Contro il mito dell’uomo forte serve una repubblica europea
E se gli italiani avessero delle buone ragioni per desiderare l’uomo forte? Il rapporto annuale del Censis pubblicato il 6 dicembre, secondo cui quasi un cittadino su due (48 per cento) dichiara che ci vorrebbe un “uomo forte al potere” che non debba preoccuparsi di parlamento ed elezioni, ha legittimamente suscitato scalpore.
Eppure non fa che confermare una tendenza evidenziata dal risultato delle ultime elezioni europee e dai recenti sondaggi: l’estrema destra rappresenta stabilmente più del 40 per cento dell’elettorato e il leader della Lega Matteo Salvini (l’uomo dei “pieni poteri”) e la leader di Fratelli d’Italia Giorgia Meloni sono ormai i politici più popolari, preceduti solo dal presidente del consiglio Giuseppe Conte. Soprattutto, il dato del 48 per cento corrisponde a una realtà che la maggior parte degli osservatori e dei rappresentanti politici non vuole affrontare, e cioè che le democrazie europee sono in una profonda crisi, e forse in modo irrimediabile.
Non basta cercare di evitare la questione guardando nel dettaglio il rapporto Censis, che nota che l’aspirazione all’uomo forte trova consensi soprattutto tra le persone meno istruite (62 per cento). E ancora meno cercare di rassicurarsi come Ernesto Galli della Loggia dalle colonne del Corriere della Sera, secondo il quale “la voglia dell’uomo forte, rivelata dai dati del Censis, più che un desiderio di soluzioni dittatoriali o comunque contrarie alla democrazia liberale, testimonia sostanzialmente altro: un’insoddisfazione radicale per il pessimo funzionamento del paese”.

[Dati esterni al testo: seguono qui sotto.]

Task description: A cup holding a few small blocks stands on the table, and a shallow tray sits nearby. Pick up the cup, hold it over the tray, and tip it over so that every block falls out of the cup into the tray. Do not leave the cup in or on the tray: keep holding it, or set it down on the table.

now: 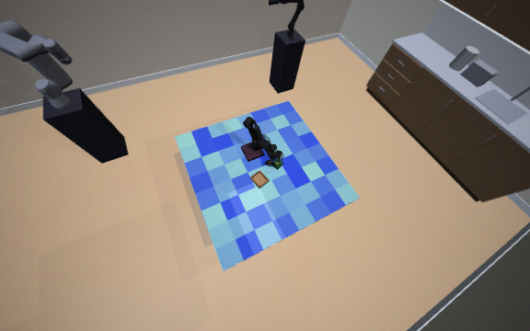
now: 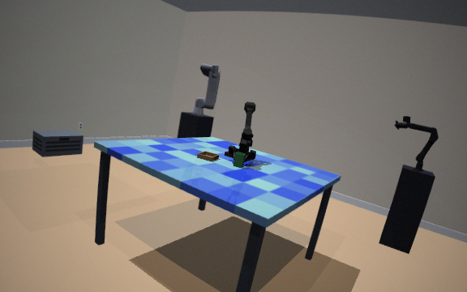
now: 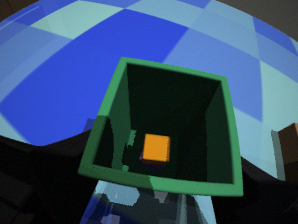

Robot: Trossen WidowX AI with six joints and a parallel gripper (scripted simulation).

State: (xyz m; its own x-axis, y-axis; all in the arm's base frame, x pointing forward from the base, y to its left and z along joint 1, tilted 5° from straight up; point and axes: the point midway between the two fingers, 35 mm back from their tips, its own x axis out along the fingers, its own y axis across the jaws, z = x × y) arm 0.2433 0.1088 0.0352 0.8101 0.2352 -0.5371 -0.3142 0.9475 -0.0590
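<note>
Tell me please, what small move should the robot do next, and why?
Probably close the pincer gently until it grips the cup, before any lifting. The cup stands upright on the table, between the fingers, with an orange block inside; firm contact is not visible. The tray is beside it, apart.

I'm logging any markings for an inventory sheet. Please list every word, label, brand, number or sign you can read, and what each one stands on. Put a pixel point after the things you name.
There is no readable text.
Green cup (image 1: 277, 160) (image 2: 239, 160) (image 3: 233, 135): no lettering on the sides that show.
Tray (image 1: 259, 186) (image 2: 209, 158): none seen.
Robot arm (image 1: 256, 134) (image 2: 248, 121): too small and dark to tell.
Grey crate (image 2: 62, 151): slots show, no readable marking.
</note>
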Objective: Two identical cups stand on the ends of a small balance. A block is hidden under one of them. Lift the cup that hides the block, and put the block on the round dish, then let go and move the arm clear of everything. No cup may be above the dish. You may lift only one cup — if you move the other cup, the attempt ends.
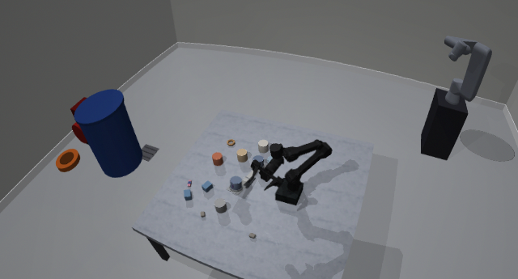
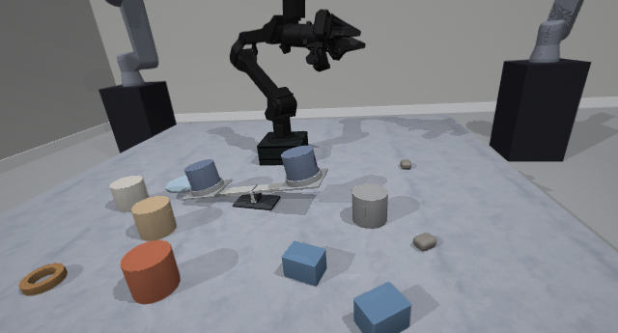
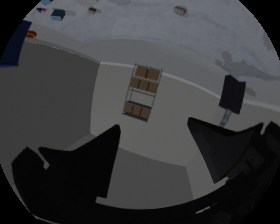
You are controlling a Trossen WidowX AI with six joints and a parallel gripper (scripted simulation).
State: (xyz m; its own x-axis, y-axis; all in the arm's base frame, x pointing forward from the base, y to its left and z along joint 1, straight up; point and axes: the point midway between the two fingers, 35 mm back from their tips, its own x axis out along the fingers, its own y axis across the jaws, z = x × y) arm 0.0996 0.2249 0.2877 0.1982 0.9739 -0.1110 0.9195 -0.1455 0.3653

Il vecchio schema di stati nazionali è inadatto a gestire le sfide contemporanee
I problemi dell’Italia elencati dallo storico (malagiustizia, evasione fiscale, degrado delle periferie, dello stato sociale, debolezza della classa politica eccetera) non sono nuovi. Ciò che c’è di nuovo è l’aspirazione, in queste proporzioni, alla soluzione rapida, radicale e pericolosa dell’uomo forte per tentare di risolverli. E ci sono buone ragioni per capire quest’andamento che aleggia un po’ ovunque in Europa e che solo un certo provincialismo può cercare di limitare a problemi solo interni.
Le democrazie in Europa sono al capolinea perché sono rinchiuse nel vecchio schema di stati nazionali, ormai troppo piccoli per rispondere da soli alle sfide contemporanee, come la finanziarizzazione del capitalismo che produce un’esplosione delle disuguaglianze, la gestione del fenomeno migratorio, la risposta ai cambiamenti tecnologici o ambientali.
La soluzione peggiore
Un po’ ovunque gli elettori hanno provato a portare al potere coalizioni di ogni genere (destra, sinistra o altro) per trovare soluzioni alle loro angosce. Ma senza un esito soddisfacente, e per motivi strutturali. Hanno dunque buone ragioni oggi gli intervistati del Censis di volere un’altra soluzione, che tuttavia è la peggiore : quella dell’uomo forte.
Una democrazia è tale se assicura il voto e la possibilità di alternanza al potere, se garantisce l’esistenza di contropoteri e i diritti delle minoranze, ma anche se i governanti dispongono di poteri reali. Negli ultimi anni, quest’ultimo elemento è progressivamente venuto a mancare (bisogna ricordare che l’Italia – come la Francia – rappresenta oggi meno dell’1 per cento della popolazione mondiale e appena il 2,4 per cento del pil del pianeta). Così numerosi cittadini sognano oggi un take back control con l’illusione che un presidente illiberale possa difenderli, ossia vogliono un uomo forte che possa supplire a uno stato nazionale debole.
Per frenare questa micidiale fuga in avanti esiste solo una soluzione: costruire un’Europa unita, potente e democratica, che potrebbe esprimersi attraverso una repubblica europea. La questione sembra attualmente compromessa, perché quasi nessun partito o movimento ne parla (finora nemmeno le sardine, che sono la nuova risposta alla voglia d’uomo forte).
Resta il fatto confortante che il rapporto del Censis ricorda anche che più del 61 per cento degli italiani è contro il ritorno alla lira e il 62 per cento è contrario all’uscita dall’Unione europea: segno che, al di là di tutte le critiche legittime verso l’attuale Ue, hanno ben chiaro dove sta la forza reale per il loro futuro.